Joey Pigza Swallowed the Key
Joey Pigza Swallowed the Key by Jack Gantos. 1993.
Ms. Martha had a long car-ride ahead of her yesterday evening, and decided Joey Pigza, with all of its acclaim and National Book Award Finalist title, would be the perfect companion. While I can’t comment on what the experience of reading the book was like, I was incredibly impressed with the audio version, read by Jack Gantos himself. Joey Pigza is a boy with ADHD (with hyperactivity), trying to keep his head above water with crummy meds and a dysfunctional family. Eventually, Joey is sent to the special education center downtown, where he finally gets the support he needs to realize something he really knew all along- he’s a good kid.

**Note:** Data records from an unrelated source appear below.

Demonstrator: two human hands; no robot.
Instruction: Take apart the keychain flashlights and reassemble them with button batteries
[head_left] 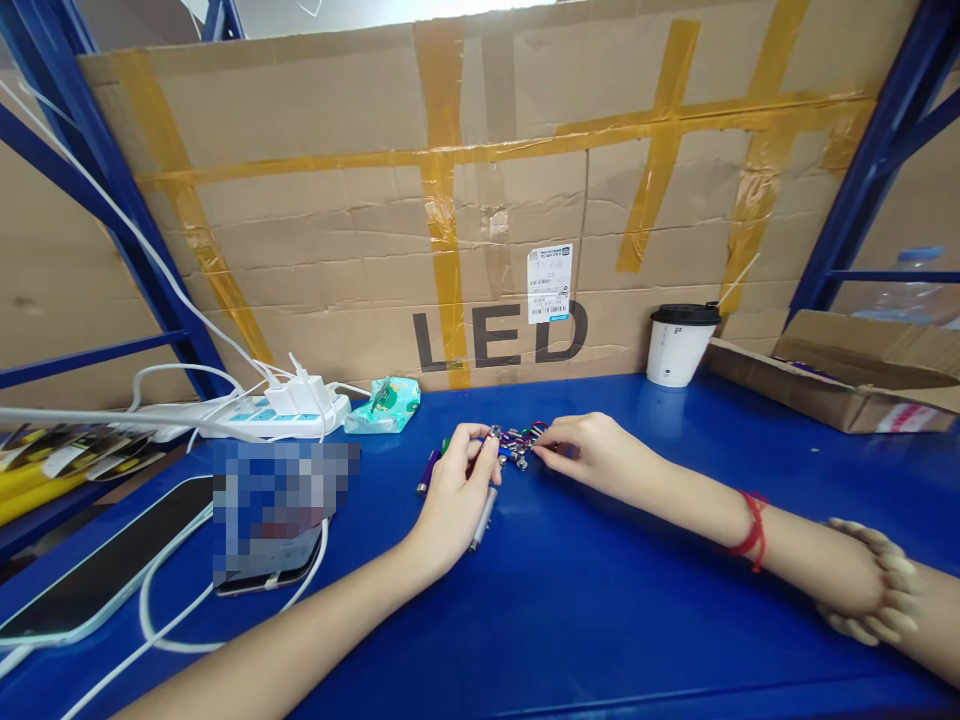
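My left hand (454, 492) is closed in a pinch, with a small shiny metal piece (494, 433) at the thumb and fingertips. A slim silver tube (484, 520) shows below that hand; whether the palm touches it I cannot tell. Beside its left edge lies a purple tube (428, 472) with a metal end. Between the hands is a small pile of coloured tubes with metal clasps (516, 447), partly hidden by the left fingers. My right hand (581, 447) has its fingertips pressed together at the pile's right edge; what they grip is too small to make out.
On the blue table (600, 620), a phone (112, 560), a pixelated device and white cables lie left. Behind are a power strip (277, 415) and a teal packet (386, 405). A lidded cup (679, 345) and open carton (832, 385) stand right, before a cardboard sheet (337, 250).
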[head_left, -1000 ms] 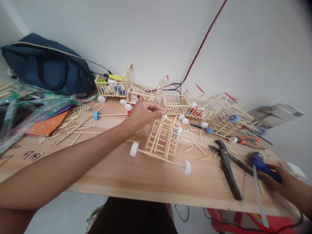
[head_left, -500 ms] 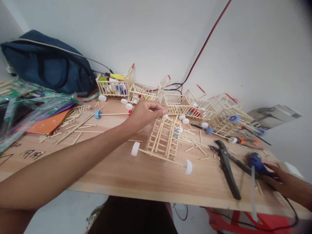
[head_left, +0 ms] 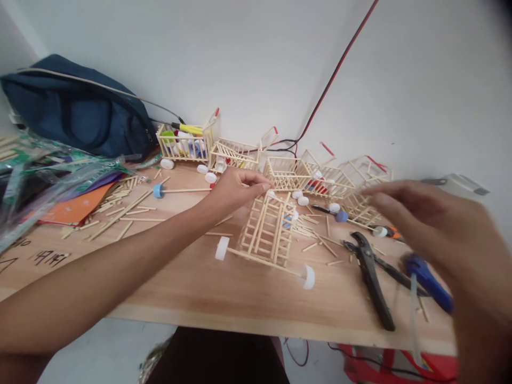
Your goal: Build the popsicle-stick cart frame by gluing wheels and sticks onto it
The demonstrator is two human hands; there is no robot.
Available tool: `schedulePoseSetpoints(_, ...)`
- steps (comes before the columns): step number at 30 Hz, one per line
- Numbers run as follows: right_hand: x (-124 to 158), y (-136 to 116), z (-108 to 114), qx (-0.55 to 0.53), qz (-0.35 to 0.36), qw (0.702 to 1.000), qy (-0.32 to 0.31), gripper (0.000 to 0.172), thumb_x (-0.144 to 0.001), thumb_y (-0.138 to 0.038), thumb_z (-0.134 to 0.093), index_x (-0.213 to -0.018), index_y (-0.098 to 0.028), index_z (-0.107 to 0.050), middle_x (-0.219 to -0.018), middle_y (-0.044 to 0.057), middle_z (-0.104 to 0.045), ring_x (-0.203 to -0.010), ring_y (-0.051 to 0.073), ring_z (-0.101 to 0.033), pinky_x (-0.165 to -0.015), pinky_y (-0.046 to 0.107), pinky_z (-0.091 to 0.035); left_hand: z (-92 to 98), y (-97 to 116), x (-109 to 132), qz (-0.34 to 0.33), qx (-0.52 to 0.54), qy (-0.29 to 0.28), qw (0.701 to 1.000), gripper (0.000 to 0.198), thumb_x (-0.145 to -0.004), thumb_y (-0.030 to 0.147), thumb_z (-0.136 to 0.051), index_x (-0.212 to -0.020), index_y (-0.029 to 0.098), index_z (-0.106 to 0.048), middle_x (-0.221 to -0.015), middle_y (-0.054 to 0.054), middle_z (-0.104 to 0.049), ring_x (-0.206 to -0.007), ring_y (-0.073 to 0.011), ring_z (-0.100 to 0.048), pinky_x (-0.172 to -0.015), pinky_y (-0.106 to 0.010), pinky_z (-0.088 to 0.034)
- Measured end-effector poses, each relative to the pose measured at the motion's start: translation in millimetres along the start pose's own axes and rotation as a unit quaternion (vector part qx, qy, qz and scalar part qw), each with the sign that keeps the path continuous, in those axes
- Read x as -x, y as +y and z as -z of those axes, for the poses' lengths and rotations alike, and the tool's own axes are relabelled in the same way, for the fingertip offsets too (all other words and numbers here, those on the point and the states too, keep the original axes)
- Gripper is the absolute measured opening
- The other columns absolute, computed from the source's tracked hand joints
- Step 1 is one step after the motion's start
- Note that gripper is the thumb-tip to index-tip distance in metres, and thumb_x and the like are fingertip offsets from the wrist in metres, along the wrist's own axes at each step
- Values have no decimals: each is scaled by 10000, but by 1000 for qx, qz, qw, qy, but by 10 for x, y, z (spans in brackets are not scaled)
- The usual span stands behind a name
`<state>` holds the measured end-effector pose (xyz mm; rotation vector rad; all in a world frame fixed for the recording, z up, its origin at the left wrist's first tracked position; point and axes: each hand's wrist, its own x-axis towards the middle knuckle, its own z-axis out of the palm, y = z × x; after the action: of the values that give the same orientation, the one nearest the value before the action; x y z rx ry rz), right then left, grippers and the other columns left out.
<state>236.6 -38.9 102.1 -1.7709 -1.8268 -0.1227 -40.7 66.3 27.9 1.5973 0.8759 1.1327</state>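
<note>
A toy cart made of thin wooden sticks [head_left: 267, 229] lies on the table before me, with white bottle-cap wheels [head_left: 309, 277] on its near axle. At its far end my left hand [head_left: 248, 184] pinches it, thumb and fingers closed by a small white cap [head_left: 271, 194]. The exact point of grip is partly hidden. My right hand [head_left: 436, 229] is raised above the right side of the table, fingers apart and holding nothing. Beneath it lies a blue glue gun [head_left: 428, 280] with a clear glue stick [head_left: 414, 320] hanging over the table edge.
Several finished stick carts [head_left: 288, 173] stand along the wall. Black-handled pliers [head_left: 372, 282] lie left of the glue gun. Cut sticks [head_left: 120, 200] are scattered at left and behind the cart. A stick axle with a blue cap [head_left: 159, 191] lies nearby. A blue bag [head_left: 80, 106] stands back left.
My right hand has come off the glue gun and risen up and to the left over the table. My left hand keeps its place at the cart.
</note>
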Motion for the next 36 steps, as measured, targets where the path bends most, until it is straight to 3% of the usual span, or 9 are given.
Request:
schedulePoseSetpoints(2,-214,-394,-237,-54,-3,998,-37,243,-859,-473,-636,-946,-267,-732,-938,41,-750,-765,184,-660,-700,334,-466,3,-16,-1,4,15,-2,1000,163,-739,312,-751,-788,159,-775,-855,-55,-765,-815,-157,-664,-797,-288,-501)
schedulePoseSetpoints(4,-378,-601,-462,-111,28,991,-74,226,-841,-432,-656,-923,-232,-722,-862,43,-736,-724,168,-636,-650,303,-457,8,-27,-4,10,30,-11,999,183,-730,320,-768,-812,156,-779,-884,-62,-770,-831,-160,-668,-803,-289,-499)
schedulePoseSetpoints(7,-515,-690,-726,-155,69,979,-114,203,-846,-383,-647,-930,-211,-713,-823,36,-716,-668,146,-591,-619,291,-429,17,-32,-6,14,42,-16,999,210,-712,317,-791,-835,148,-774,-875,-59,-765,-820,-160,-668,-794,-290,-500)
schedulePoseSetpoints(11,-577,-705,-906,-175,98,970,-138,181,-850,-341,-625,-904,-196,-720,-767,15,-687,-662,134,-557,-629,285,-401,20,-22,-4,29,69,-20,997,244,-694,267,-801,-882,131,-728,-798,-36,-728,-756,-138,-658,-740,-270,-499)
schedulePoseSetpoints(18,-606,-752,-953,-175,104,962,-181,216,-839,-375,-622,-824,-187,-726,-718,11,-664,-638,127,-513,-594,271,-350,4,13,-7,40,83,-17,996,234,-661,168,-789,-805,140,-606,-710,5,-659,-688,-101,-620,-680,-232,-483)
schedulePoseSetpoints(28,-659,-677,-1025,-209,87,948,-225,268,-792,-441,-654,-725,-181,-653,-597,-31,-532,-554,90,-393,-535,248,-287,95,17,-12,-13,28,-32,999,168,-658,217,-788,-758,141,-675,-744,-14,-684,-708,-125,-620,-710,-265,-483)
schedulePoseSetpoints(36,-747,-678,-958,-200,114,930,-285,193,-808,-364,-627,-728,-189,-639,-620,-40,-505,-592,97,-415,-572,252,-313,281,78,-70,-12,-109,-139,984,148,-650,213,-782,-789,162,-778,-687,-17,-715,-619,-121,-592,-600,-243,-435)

I can’t say enough about this book. Any person that comes into contact with any child or adult with ADHD must read this book- it should be a required read for teachers. Thanks to Jack Gantos, readers get a glimpse into the life of a kid with a disorder that consumes him and the frustration that comes along with it. One of my favorite parts of the book was when Joey meets “Special Ed,” his aptly named case manager at the special education center. Special Ed reinforces to Joey that he’s a good kid who is in need of strategies to make better decisions- these decisions, the reader learns, are his downfall- NOT his disorder. There were parts of this book that made me want to cry (and parents be warned- Joey’s parents are alcoholics- his father left and his mother abandoned him for what seems to be the first ten years of his life. When she comes back- he doesn’t recognize her. Nothing that is too intense, but should be discussed) because they were so heartbreaking, and others that inspired and encouraged me as a teacher. There is a lot of talk about medication- Joey ends up receiving his ADHD meds through a patch which is highly effective for him- but I think Gantos does a good job making sure that the reader understands that this is what works for Joey- Joey Pigza is not a self-help book. What the reader ends up walking away with is that children really can be in charge of their behavior, but they need to believe they are good people first and that they are capable of change.